A new study published this week in PLOS Medicine has found that attacks on health facilities and health workers in Syria are likely more common than previously reported. Moreover, local data collectors can help researchers more accurately measure the extent and frequency of these attacks.
International humanitarian law is violated when violent acts on hospitals, ambulances, health workers, and patients in conflict areas occur. These attacks can cripple health systems during the time they are needed most. Since the Syrian conflict began in 2011, an unprecedented number of attacks on hospitals and health workers has been reported using various methods and approaches and with different results
It is important to document these attacks in order to identify strategies to keep patients and healthcare workers safe, as well as promote justice and influence policy. Having said this, a systematic and consistent method for verifying and quantifying these acts has been lacking.
So why do many of these attacks go unreported? Well, many attacks are not reported due to ongoing conflict and the difficulty of accessing the site to find out important information. There also exists some confusion and clarity on what exactly constitutes an attack. Moreover, when attacks are reported, the reports are often poorly written, lacking important details such as the extent of the damage, the number of healthcare personnel and patients killed and/or injured, and operational status.
In this new study, Rohini Haar of the School of Public Health, University of California, Berkeley, USA, Leonard Rubenstein of the Johns Hopkins Bloomberg School of Public Health, Baltimore, USA and colleagues at the Syrian American Medical Society (SAMS) developed a standardised reporting tool available on mobile phones to verify field reports and count attacks on medical providers and facilities.
Data collectors used the tool to record basic information on attacks on hospitals, transports, healthcare workers, and patients and report the information to data managers through a secure messaging system.
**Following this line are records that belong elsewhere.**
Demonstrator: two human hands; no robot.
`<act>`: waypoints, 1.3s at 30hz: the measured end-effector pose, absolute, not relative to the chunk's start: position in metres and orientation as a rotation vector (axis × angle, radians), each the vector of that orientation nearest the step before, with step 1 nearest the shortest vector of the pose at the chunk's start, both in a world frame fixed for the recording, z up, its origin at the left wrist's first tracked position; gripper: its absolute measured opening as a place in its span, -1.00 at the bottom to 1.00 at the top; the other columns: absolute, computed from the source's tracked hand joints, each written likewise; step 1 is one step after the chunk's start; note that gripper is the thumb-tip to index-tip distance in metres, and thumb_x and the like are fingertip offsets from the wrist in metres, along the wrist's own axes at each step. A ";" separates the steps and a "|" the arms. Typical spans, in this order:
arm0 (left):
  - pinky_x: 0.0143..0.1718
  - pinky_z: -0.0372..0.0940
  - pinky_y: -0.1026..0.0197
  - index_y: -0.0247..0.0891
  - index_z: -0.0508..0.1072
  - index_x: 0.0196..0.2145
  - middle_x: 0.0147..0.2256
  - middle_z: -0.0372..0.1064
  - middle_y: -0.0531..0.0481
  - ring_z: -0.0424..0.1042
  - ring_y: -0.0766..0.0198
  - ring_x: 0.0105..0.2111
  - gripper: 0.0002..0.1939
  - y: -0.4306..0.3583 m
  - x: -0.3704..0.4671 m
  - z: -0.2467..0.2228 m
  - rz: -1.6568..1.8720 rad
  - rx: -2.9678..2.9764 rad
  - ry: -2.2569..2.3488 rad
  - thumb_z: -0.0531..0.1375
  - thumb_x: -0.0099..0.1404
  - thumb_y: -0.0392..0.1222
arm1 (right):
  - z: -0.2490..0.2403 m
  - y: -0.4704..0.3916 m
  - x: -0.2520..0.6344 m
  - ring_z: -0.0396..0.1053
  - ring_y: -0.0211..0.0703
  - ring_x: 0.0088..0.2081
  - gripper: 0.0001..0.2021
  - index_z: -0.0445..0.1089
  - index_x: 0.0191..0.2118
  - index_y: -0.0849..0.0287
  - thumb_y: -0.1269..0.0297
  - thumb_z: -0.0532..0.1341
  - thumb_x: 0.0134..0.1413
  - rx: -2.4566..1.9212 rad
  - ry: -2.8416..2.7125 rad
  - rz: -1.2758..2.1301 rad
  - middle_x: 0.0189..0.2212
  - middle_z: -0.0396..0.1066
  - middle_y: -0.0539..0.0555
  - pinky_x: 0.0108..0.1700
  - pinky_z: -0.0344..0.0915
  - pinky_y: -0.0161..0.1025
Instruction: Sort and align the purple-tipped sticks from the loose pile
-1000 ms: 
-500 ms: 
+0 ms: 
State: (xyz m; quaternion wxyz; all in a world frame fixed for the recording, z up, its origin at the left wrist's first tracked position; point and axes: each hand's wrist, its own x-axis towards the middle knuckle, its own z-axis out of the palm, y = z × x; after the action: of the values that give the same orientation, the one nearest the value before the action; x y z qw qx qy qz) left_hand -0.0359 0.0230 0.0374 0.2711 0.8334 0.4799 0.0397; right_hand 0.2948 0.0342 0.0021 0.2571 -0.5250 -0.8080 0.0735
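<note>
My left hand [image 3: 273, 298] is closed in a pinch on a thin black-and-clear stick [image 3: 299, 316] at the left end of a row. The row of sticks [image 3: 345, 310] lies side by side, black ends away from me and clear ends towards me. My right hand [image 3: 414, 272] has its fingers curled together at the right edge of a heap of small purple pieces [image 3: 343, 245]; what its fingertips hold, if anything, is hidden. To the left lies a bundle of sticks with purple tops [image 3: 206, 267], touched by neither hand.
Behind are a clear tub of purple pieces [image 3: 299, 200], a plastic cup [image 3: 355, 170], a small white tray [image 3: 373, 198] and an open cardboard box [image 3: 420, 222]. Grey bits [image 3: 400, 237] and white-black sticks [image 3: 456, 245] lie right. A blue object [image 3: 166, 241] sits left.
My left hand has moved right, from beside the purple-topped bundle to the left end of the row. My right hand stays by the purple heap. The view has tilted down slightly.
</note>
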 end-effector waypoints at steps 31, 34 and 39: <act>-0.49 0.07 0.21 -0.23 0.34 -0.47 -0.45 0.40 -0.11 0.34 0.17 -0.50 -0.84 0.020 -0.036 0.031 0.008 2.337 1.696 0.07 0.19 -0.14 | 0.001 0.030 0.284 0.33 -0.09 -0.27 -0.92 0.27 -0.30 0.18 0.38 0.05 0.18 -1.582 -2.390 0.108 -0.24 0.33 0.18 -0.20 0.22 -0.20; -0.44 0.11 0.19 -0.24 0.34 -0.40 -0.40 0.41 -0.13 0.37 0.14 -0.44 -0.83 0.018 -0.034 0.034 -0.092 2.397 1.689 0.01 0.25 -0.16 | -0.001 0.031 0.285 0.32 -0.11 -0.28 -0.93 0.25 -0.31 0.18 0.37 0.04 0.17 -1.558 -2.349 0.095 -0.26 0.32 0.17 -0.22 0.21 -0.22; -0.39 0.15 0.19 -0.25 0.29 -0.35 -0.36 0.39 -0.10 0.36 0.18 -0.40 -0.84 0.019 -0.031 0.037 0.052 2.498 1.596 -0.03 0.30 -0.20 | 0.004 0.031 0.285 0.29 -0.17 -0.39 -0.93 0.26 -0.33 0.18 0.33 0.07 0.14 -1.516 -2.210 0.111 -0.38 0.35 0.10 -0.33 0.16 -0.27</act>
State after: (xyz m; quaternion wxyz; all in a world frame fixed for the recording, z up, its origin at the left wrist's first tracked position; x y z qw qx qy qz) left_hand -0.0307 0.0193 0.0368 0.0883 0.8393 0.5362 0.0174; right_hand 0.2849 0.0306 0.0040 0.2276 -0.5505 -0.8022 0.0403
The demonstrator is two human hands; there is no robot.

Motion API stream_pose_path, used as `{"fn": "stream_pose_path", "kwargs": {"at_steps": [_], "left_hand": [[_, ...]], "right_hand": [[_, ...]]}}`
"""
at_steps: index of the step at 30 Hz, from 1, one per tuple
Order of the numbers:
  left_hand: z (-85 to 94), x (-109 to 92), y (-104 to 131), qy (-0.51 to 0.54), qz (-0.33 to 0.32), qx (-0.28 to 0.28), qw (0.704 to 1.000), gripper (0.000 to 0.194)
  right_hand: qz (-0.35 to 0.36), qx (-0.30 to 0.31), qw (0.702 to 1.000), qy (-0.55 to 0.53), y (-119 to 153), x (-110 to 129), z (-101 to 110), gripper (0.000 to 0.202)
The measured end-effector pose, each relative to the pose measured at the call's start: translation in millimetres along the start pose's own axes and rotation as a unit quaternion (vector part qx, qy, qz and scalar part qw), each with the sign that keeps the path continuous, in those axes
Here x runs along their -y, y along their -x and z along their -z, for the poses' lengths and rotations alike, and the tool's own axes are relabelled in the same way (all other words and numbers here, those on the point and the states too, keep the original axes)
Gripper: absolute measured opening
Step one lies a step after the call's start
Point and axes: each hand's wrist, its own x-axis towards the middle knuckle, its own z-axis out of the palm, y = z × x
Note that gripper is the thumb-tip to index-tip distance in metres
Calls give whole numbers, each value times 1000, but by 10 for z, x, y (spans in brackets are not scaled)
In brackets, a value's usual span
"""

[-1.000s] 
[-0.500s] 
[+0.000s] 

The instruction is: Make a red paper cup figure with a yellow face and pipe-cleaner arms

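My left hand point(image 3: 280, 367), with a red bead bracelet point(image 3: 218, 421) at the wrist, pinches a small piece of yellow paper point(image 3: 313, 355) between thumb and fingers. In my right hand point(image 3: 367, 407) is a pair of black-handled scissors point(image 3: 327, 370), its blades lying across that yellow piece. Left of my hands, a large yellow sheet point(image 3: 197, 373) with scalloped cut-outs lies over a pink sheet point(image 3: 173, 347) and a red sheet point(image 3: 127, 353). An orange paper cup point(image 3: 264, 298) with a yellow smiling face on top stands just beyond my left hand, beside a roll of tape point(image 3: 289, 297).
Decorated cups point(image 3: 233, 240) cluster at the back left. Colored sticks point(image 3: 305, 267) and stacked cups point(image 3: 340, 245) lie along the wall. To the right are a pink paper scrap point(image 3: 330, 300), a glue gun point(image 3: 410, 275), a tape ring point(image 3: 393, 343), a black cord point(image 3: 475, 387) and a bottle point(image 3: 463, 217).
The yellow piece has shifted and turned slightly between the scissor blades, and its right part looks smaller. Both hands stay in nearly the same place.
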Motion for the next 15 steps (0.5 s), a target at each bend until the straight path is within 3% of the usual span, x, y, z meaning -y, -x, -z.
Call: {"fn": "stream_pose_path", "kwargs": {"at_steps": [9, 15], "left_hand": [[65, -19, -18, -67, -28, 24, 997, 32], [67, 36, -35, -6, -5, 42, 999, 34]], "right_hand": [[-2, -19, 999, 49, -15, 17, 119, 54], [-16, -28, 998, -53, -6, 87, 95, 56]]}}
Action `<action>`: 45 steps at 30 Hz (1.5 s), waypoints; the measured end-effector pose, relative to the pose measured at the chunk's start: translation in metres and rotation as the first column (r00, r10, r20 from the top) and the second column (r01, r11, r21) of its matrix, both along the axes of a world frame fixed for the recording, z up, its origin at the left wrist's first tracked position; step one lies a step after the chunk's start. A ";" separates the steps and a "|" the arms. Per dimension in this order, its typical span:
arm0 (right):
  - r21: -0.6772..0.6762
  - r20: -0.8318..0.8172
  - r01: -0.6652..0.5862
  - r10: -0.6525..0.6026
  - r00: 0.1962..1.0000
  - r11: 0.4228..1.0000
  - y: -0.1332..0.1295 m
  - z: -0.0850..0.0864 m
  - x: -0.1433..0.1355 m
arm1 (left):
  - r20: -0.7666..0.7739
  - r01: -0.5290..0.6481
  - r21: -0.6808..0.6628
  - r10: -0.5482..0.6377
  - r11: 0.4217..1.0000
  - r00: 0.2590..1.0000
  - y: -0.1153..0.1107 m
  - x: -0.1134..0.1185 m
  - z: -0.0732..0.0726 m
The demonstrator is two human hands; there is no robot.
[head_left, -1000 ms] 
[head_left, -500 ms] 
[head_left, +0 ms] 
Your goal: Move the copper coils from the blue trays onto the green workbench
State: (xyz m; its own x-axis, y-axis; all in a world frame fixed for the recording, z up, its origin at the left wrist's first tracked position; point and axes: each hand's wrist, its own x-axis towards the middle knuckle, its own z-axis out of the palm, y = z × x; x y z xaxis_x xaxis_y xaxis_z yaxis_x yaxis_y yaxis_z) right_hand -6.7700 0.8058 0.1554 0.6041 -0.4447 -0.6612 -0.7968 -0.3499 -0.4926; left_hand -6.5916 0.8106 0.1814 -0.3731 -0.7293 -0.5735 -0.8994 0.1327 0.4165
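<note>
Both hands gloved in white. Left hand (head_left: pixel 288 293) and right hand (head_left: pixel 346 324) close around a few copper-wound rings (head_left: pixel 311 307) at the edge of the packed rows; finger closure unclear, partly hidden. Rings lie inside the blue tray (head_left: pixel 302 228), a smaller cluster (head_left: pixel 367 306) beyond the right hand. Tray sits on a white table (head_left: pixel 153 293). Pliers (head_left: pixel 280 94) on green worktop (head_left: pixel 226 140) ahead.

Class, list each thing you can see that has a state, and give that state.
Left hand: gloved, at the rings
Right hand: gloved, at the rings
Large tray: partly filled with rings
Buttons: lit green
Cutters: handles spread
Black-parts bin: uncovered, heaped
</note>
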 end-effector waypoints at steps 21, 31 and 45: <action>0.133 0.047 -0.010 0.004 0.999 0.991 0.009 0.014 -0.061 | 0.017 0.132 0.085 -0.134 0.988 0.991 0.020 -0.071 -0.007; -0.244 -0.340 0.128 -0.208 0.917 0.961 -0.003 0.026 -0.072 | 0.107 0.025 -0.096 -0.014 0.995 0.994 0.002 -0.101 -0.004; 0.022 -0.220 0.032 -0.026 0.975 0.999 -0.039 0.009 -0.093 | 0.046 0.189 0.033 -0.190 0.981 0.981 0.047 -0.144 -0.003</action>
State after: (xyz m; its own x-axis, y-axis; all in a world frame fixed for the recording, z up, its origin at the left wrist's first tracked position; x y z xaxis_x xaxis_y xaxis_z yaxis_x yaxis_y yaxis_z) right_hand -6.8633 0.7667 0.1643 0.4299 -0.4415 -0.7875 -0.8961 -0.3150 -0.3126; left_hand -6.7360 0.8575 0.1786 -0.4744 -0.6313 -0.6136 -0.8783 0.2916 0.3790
It was discovered that there were more than 200 attacks on healthcare in 2016 in four northern governorates of Syria, and 112 health workers and 185 patients were killed in these incidents. 176 of the attacks were on hospitals and other healthcare facilities.
A separate database of healthcare attacks, developed by Physicians for Human Rights (PHR) and based primarily on media reports, counted incidents at health facilities independently. Among 90 facility attacks verified by PHR and 177 by SAMS, there were 60 that could be matched to each other, demonstrating that no one methodology is capturing all the incidents that have occurred.
Limitations of this study include the fact that not all data collectors used the mobile phone app. Moreover, complexities of data collection in conflict settings will limit accuracy of the data. Still, the authors note that this study:
“… demonstrates the capacity of locally based organisations and data collectors, in collaboration with physicians and other health staff, to contribute to documentation of attacks on health using a mobile systematic data collection application and act as potent agents to report and chronicle this violence.”